People often look at me in confusion when I tell them I’m in the business of drug rehab marketing. They wonder how a treatment center markets itself. Do they go under the bridge and find some fresh drunks to treat? Do they hang out in emergency rooms and wait for alcohol or drug-related cases to come in? Do they advertise on television and radio?
Most don’t do any of those things listed above. Drug rehab marketing, like many other businesses relies primarily on relationships. Relationships between treatment professionals and their communities, between treatment professionals and other professionals, and between treatment centers and other treatment centers. Even relationships between the treatment-seeking public and the website of treatment center or helping professional is, in fact, an important relationship for drug rehab marketing. On television and radio, however, there has always been a small group of centers using this medium to attract customers. Many remember the slogan for Charter back in the 80s and 90s, “If you don’t get help at Charter, please, get help somewhere.” But this represents a very small percentage of providers these days.
Drug rehab marketing relies on B2B, B2C type outreach strategies. I won’t go in to all of these in this post, but will go over some of the primary strategies.
In regards to fresh calls for treatment, the B2B strategy is based on a single concept: through their own internal efforts of marketing, both B2B and B2C, any given treatment center will receive inquiry calls for treatment from families and patients where the patient is not appropriate for their center, for one reason or another. Because most good centers want the individual to get the help they desperately need, this initial center will refer the call out to another center who a) specializes in the area of need of the patient or family (clinical, geographic, demographic, or financial), and b) has a trust relationship and like philosophy with them. The ability for the center receiving the referral lies squarely on how well they’ve marketed their programs to other programs. Here are some of the ways these relationships are developed.

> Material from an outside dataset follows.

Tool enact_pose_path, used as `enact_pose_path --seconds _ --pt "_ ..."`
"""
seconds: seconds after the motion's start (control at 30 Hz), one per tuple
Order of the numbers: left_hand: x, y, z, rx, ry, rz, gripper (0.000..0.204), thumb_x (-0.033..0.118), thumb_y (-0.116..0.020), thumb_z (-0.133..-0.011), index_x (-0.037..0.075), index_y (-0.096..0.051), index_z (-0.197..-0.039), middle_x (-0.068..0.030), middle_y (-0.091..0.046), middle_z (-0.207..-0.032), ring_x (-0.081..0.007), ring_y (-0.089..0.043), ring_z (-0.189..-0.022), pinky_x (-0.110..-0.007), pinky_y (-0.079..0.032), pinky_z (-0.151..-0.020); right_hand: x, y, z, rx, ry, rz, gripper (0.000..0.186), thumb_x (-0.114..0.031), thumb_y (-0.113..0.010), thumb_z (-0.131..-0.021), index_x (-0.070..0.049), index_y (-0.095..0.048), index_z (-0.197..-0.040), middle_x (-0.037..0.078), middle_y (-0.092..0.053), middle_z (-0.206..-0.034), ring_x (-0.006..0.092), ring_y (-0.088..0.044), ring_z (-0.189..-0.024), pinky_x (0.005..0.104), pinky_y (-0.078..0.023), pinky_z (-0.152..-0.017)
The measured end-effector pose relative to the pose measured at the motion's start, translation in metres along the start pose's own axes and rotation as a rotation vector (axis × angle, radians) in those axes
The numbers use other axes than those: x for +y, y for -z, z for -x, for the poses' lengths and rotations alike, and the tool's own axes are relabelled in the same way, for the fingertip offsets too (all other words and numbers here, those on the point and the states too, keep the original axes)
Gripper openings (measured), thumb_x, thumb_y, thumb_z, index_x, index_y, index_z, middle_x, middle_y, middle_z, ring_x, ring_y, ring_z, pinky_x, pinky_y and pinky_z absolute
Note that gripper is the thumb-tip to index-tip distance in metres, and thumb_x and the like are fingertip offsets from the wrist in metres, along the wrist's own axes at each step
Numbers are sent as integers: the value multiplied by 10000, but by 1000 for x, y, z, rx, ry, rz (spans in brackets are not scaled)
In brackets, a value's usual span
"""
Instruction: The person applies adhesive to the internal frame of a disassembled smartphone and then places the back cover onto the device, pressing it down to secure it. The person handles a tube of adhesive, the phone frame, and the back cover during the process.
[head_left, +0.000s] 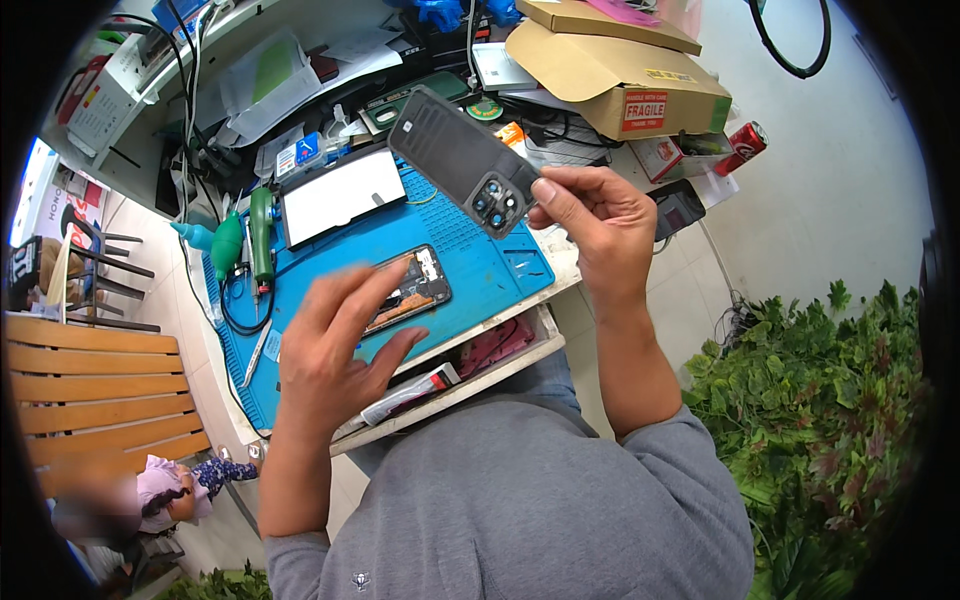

Conferences – Each year, there are numerous conferences held by various entities that treatment center personnel attend. National Association of Addiction Treatment Providers (NAATP) holds an annual conference. Foundations Recovery Network, a suite of treatment programs in several states, holds two conferences on each coast. C4 Recovery Solutions (C4 stands for Conferencing, Convening, Collaborating, and Consulting) holds 3 or 4 conferences each year. And there are many other conferences held throughout the year. Stakeholders in programs and related businesses attend these conferences for the purpose of visibility and relationships marketing – B2B.
Outreach – Drug rehab marketing professionals fill their time each week with various marketing activities such as center site-visits, luncheons, association participation and service, outcalls, and eblasts to their mailing lists. Site-visits are the practice of visiting treatment centers, soaking in their philosophy and methodology, projecting your centers skill sets, and making contact with admissions and clinical professionals who might refer cases to you for one reason or another. This is a very powerful drug rehab marketing tool – if not the most powerful – due to the propensity for deeper contacts. It is much more personal than many of the other methods of touching prospects. B2B.
Internet – Marketing your center online, through a website and various forms of social networking, is a very important and complex area of both B2B and B2C drug rehab marketing. I could write a series of articles on this area and still only scratch the surface. The power of the Internet is awesome, both positively and potentially negatively. Suffice it to say, the website is still the most important asset in the realm, but as times evolve, the interplay between the website and all other digital medium becomes increasingly important. Your website has a job to do: convince the landing public, mostly families, not patients, that your center is the place to call for their loved one. Your site can usually not do this without help from many other areas of closing. Yes, sales, particularly sales flow. Anyone who doesn’t realize that sales is a part of this equation is fooling themselves, and will not prevail in the competitive market space of drug and alcohol treatment. The website should be an excellent depiction of the treatment center, and contain all that is needed to create initial trust with someone who found it with a keyword search on Google. It also needs to support other B2B drug rehab marketing efforts well. For instance, a treatment center markets itself well to another center in either a conference or site-visit B2B effort. A call comes in to the referent’s call center, which realizes quickly that the patient isn’t appropriate for them, and refers the family to you and your website. The family will usually visit the website first, and the site must build on the trust created by the professional making the referral. Likely, if the site does a good job of this, your center will get the call. If it isn’t impressive, you likely won’t.
While only a cursory piece on the concepts of drug rehab marketing, I hope this helps the reader understand the overall picture a bit better. At MaddMarketing, we specialize in study of these areas closely, as Return On Investment (ROI) element is what drives our business and what we seek to provide our customers.